The task
The data is to be reproduced in full and without error.

Listed records
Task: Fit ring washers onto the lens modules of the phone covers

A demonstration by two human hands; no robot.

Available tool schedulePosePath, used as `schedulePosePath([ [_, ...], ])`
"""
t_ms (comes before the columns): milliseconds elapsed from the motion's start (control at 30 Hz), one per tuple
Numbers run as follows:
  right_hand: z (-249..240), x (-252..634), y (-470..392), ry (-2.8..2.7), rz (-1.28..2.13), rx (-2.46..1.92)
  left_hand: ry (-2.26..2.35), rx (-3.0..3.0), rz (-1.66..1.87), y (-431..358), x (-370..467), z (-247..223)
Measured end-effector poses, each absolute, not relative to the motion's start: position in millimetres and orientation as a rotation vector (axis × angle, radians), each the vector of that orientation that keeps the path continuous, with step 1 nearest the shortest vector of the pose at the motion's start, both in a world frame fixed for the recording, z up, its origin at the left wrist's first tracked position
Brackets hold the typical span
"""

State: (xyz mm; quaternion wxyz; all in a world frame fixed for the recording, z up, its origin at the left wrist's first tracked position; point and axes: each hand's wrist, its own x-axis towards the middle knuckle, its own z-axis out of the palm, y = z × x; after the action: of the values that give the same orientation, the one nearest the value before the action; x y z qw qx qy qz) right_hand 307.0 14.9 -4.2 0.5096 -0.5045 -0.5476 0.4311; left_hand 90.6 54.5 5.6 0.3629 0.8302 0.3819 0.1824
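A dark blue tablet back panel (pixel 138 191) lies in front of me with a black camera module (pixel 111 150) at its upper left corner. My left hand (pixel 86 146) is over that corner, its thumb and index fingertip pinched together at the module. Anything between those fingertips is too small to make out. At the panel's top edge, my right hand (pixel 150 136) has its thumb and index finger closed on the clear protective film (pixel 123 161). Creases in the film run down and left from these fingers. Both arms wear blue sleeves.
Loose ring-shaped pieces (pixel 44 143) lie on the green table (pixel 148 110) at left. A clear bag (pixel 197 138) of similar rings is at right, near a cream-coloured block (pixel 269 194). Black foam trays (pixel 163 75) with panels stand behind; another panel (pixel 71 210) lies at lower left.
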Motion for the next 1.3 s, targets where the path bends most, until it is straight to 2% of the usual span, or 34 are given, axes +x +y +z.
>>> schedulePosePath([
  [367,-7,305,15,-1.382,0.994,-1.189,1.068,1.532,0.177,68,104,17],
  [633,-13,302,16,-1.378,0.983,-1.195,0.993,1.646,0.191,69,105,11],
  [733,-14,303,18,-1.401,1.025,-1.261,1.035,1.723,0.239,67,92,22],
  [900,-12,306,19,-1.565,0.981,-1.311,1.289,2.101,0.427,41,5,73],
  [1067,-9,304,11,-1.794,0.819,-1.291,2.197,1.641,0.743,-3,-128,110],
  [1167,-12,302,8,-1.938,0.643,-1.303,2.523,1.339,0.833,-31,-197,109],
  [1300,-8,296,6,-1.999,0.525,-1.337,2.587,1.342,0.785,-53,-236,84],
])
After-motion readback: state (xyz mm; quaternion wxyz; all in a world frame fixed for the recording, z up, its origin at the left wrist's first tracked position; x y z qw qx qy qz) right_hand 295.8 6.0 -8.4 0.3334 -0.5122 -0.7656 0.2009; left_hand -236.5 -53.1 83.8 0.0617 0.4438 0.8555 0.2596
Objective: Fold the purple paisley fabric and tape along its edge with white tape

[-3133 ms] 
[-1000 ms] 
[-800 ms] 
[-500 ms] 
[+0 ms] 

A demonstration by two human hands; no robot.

Solution to this task
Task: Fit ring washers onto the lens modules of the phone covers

A demonstration by two human hands; no robot.

Available tool schedulePosePath, used as `schedulePosePath([ [_, ...], ])`
"""
t_ms (comes before the columns): milliseconds elapsed from the motion's start (control at 30 Hz), one per tuple
Numbers run as follows:
  right_hand: z (-249..240), x (-252..634), y (-470..392), ry (-2.8..2.7), rz (-1.28..2.13), rx (-2.46..1.92)
  left_hand: ry (-2.26..2.35), rx (-3.0..3.0), rz (-1.66..1.87), y (-431..358), x (-370..467), z (-247..223)
Measured end-effector poses, each absolute, not relative to the motion's start: position in millimetres and orientation as a rotation vector (axis × angle, radians), each the vector of that orientation that keeps the path continuous, with step 1 nearest the shortest vector of the pose at the motion's start, both in a world frame fixed for the recording, z up, its origin at the left wrist's first tracked position
Brackets hold the typical span
"""

State: (xyz mm; quaternion wxyz; all in a world frame fixed for the recording, z up, its origin at the left wrist's first tracked position; point and axes: each hand's wrist, its own x-axis towards the middle knuckle, its own z-axis out of the palm, y = z × x; after the action: of the values that give the same orientation, the one nearest the value before the action; x y z qw qx qy qz) right_hand 307.0 14.9 -4.2 0.5096 -0.5045 -0.5476 0.4311; left_hand 90.6 54.5 5.6 0.3629 0.8302 0.3819 0.1824
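A dark blue tablet back panel (pixel 138 191) lies in front of me with a black camera module (pixel 111 150) at its upper left corner. My left hand (pixel 86 146) is over that corner, its thumb and index fingertip pinched together at the module. Anything between those fingertips is too small to make out. At the panel's top edge, my right hand (pixel 150 136) has its thumb and index finger closed on the clear protective film (pixel 123 161). Creases in the film run down and left from these fingers. Both arms wear blue sleeves.
Loose ring-shaped pieces (pixel 44 143) lie on the green table (pixel 148 110) at left. A clear bag (pixel 197 138) of similar rings is at right, near a cream-coloured block (pixel 269 194). Black foam trays (pixel 163 75) with panels stand behind; another panel (pixel 71 210) lies at lower left.
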Motion for the next 1.3 s, targets where the path bends most, until it is straight to 2% of the usual span, or 34 are given, axes +x +y +z.
>>> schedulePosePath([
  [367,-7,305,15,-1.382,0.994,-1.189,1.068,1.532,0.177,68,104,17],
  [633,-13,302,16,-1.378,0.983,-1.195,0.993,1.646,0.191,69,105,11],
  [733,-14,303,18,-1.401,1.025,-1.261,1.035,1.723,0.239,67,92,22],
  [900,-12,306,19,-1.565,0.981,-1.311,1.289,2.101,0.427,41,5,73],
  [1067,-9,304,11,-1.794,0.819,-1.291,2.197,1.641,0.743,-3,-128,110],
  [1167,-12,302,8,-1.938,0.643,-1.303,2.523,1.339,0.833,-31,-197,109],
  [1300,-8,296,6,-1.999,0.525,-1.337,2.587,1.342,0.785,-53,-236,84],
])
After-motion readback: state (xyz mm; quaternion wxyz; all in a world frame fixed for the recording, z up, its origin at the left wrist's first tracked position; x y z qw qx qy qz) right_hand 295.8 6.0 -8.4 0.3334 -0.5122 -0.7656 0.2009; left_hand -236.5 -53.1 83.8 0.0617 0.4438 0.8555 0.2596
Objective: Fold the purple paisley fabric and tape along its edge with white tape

[-3133 ms] 
[-1000 ms] 
[-800 ms] 
[-500 ms] 
[+0 ms] 

A demonstration by two human hands; no robot.

No further output is required.